Angus MacLean | 21 mins | streaming (HD) | 16:9 | USA / English
The fourth Toy Story short, Toy Story of Terror! is a made-for-TV Halloween special that nonetheless has all the quality we’ve come to expect from a Pixar short. (I say “nonetheless” — I’ve written at length before about my thoughts on the all-but-disappeared divide between TV and film.)
When new-owner Bonnie’s
mum’s mom’s car gets a flat, the toys and their owner are forced to spend the night at a roadside motel — the setting for many a horror movie, of course. And indeed there’s something suspicious at the motel; something that stalks toys, and snatches them… or worse…

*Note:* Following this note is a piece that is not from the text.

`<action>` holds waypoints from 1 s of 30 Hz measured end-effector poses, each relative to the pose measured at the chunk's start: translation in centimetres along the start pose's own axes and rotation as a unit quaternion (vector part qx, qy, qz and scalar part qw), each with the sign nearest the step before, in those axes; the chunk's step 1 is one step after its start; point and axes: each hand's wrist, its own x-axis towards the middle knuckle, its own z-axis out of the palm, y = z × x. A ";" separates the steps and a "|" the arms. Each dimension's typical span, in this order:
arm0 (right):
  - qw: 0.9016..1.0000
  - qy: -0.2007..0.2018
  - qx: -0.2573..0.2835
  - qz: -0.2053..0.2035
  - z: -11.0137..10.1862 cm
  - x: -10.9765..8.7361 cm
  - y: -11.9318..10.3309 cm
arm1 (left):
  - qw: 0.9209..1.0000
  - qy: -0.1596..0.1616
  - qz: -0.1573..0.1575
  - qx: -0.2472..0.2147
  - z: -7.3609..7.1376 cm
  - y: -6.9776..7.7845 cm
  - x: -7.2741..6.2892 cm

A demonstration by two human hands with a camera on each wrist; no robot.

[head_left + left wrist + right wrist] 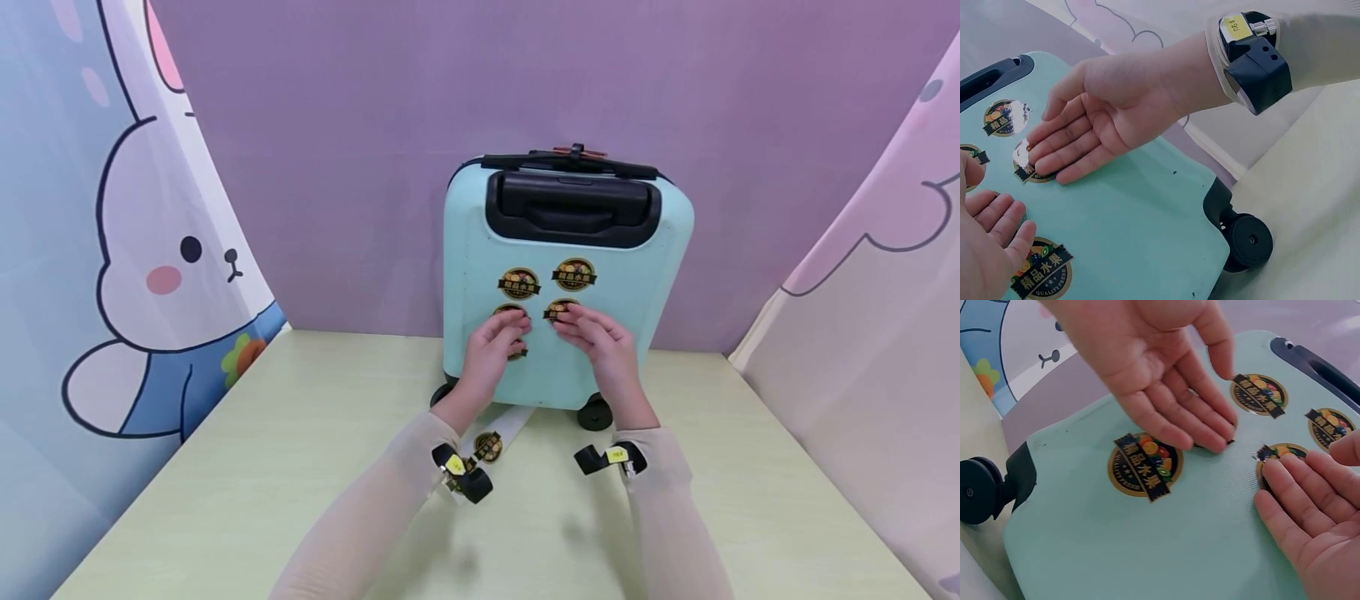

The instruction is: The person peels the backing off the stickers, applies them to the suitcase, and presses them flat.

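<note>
A mint-green suitcase (551, 387) stands upright with several round black-and-gold fruit stickers on its face. My left hand (489, 350) lays its straight fingers over the middle-left sticker (512, 308), hiding most of it. Below that hand the lower-left sticker (1144, 465) shows its fruit print and lettering. With fingers extended, my right hand (603, 342) touches the middle-right sticker (555, 312), partly covering it. Higher up, the top-left sticker (519, 283) and top-right sticker (574, 274) are uncovered. Both palms face inward, toward each other.
On the pale tabletop (750, 500), a white backing strip (516, 423) with more stickers lies partly under my left forearm. The suitcase has a black handle recess (573, 208) and black wheels (595, 413). A purple backdrop (337, 167) hangs behind; printed cloths flank the table.
</note>
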 end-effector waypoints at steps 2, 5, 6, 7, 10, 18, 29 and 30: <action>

Of Terror winds up a mash-up of horror-trope-spoofery and usual kids’ tale Toy Story antics, pretty much divided half-and-half around the midpoint. Which is no bad thing when it’s all so much fun. The horror movie stuff early on is a suitable tribute to the genre, packed with atmosphere. Of course it’s kid-friendly and so not really scary, but there are plenty of nice references and a solid mystery — in A Horror Movie it could be any kind of monster stalking the toys, but in this (semi-)real world, what’s it going to turn out to be? The stand out, perhaps, is English-accented thesp Mr Pricklepants, who trots around describing all the horror movie tropes. It’s a top-notch performance from Timothy Dalton.
The second half is more familiar Toy Story stomping ground — indeed, if there’s one bum note, it’s that the villain and his ‘plot’ are almost a rehash of Toy Story 2. But hey, if you’re going to copy, copy from the best; plus it’s not exactly the same, just resonant; and it’s only a small part of a successful whole, so it can pass. As this is primarily a kids’ film, there’s a Moral Message to be learned. I don’t really object to that — it fits with the story and tone, and it also serves as character development for Jessie — it just always strikes me, when watching stuff aimed at kids now that I’m a grown up*, how blatant these Messages are when you know they’ll have been inserted.
Much to my delight, it moves at a rate of knots. This could easily have been a longer piece, evolving at a steady rate; perhaps not a full feature (not without a few more plot beats at least), but certainly longer. Instead, it goes like the clappers, and I appreciate that. Plus, even though it’s only a 20-minute TV special, Pixar have clearly poured all their usual love and attention into the animation. Highlights include a black-and-white horror movie at the start (oh, imagine a full-length Pixar film looking like that!), and an underground section lit by the spooky green glow of Buzz’s glow-in-the-dark parts, which is both amusing and effectively eerie. And best of all, the whole thing is genuinely funny. There’s a particularly great gag with a Pez dispenser near the end.
Apparently Toy Story of Terror! spent two years in development. While that might seem excessive for a mere under-half-hour animation, the time and effort have paid off handsomely: the result is a thoroughly entertaining short — and one that actually embraces its seasonal theme, rather than forcing it in as an afterthought. Terrific.
Toy Story of Terror! is currently exclusive to Sky Movies in the UK, showing regularly on their channels and available on demand, including via NOW TV.